My wife is from Russia (Yoshkar-Ola) and I was very disappointed to learn that bowhunting is illegal, especially since her region has elk everywhere.

I've also heard that you might be able to get "permission" if you talk to the right person, with some money of course. Any knowlege of this?


----------



## SailorAT1 (Oct 5, 2005)

*Welcome*

Sheff,

Welcome. So it is very expensive to hunt in Russia? Are the laws different from republic to republic? Sounds to me like if you would start an archery shop, you would have the whole market there!


----------



## tbailey (Feb 25, 2004)

*Indoor Range*

Sheff,

Welcome to AT! Good to have Russia represented here along with all our friends from across this beautiful world. Nice bow! I bet you ordered it through Hunter's Friend?

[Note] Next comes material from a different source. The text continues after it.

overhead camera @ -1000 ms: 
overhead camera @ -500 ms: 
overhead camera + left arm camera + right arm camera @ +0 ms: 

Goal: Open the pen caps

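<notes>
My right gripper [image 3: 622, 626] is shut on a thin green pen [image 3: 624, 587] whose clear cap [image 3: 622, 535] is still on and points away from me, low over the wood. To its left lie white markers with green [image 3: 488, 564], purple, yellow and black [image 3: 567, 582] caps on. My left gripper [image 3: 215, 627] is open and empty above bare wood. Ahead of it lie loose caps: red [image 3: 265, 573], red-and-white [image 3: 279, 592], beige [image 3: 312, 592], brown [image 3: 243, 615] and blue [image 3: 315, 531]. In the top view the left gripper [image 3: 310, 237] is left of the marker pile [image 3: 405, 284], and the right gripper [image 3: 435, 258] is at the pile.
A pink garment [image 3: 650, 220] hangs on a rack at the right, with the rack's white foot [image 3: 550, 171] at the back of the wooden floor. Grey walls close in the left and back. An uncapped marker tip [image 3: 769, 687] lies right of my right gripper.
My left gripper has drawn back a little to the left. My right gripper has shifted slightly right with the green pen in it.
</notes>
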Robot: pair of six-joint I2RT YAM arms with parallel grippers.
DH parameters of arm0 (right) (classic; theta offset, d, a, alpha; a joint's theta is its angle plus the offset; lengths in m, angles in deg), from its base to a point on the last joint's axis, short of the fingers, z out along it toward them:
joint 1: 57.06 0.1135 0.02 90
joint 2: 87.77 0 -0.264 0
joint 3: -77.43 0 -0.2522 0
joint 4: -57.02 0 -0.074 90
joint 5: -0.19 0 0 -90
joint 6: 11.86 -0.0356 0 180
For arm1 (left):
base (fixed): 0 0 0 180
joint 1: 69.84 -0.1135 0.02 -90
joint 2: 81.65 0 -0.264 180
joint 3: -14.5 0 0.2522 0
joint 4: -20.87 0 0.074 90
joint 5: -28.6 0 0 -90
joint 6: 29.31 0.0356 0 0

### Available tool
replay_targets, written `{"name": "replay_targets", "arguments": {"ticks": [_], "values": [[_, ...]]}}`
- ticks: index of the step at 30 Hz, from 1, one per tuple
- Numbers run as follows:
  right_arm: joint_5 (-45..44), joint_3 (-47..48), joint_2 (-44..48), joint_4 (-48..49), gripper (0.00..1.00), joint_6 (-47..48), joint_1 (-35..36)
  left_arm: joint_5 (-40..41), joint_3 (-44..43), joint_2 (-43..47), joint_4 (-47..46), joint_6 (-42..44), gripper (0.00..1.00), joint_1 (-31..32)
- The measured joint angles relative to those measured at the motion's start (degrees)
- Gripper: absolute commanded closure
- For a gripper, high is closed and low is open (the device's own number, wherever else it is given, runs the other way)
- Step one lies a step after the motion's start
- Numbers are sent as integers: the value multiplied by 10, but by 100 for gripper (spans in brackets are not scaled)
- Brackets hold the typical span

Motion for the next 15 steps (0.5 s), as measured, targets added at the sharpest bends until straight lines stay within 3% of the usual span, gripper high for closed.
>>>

Also I bet Moscow would be an IDEAL city for an indooor achery range with the long cold winters. You and your friends should look into that.


----------



## SwietsRick (Dec 23, 2005)

Без перевода
Rick


----------



## Sheff (Oct 31, 2005)

Hi !!!

Thanks for warm words. It is very pleasant to find understanding among more 
experienced bow hunters. As I have understood there are many questions concerning to rules of the organization of bow hunting in Russia. As I already have told above according to the law bow hunting in state arias is illigal. But if you hunt in private territory that is an opportunity to receive some quotas and permissions on shooting of animals. Certainly all in this world costs money. Whether expensively hunting of Russia? Compare. On the average cost of commercial hunting daily fee is app. 50 - 80 USD, cost of the license for example on a wild boar 150 - 1000 USD depending on the size of a trophy. Cost of the license of moose 700 - 1000 USD. I think it is more expensively than in USA.
Unfortunately the hunting law does not allow us to bow hunt in all territory of Russia, cannot be any speeches about opening archery shop in Moscow. But we now together with administration of ours Safari Club try to influence process of modification in a law in force with that what to take off an interdiction on bow hunting. Now some former Soviet republics basically have opportunities for the bow hunting. For example in Ukraine it is not forbidden to hunt with a bow, and basically that is not forbidden, it is authorized. If address to skilled outfitters he probably can organize bow hunting in Ukraine.


----------



## julesj93 (Jul 6, 2005)

*Hello Sheff*

Hi and welcome to Archery Talk!
You are right this is a great place to get to know a lot about the sport of Archry and Hunting all manner of game animals!
Have fun and please do keep us up with hunting in Russia! We all love to here stories!


----------



## blackscorpio (Sep 19, 2010)

Hello from Italy Sheff.
In this moment I am in Russia (volskij . Volgograd) for RIBALKA (fishing session on volga river) and for meeting my Rusky parents (my wife she is Russian and she is born in volgograd), so I stay here until the 20 of may, as you know Moscow she is about 1.200 km away from Volgograd but the 17 of may in the morning I will be there (for all the day) for meeting my nepew in Moscow so we can meet each other.
Dosvidania moi drug


----------



## daltongang (Jul 29, 2009)

Welcome to ArcheryTalk! :darkbeer:


----------



## Dthbyhoyt (Dec 4, 2004)

2 ArcheryTalk 


Congrats on your great bow kills


----------



## rycountryboy (Feb 21, 2008)

*:welcome: to AT*


----------



## Mikey von (Mar 4, 2012)

Welcome to AT. Nice pics of the boars. What else do you hunt in Russia?


----------



## heartshot60 (Jul 25, 2009)

:welcomesign: to Archery Talk!


----------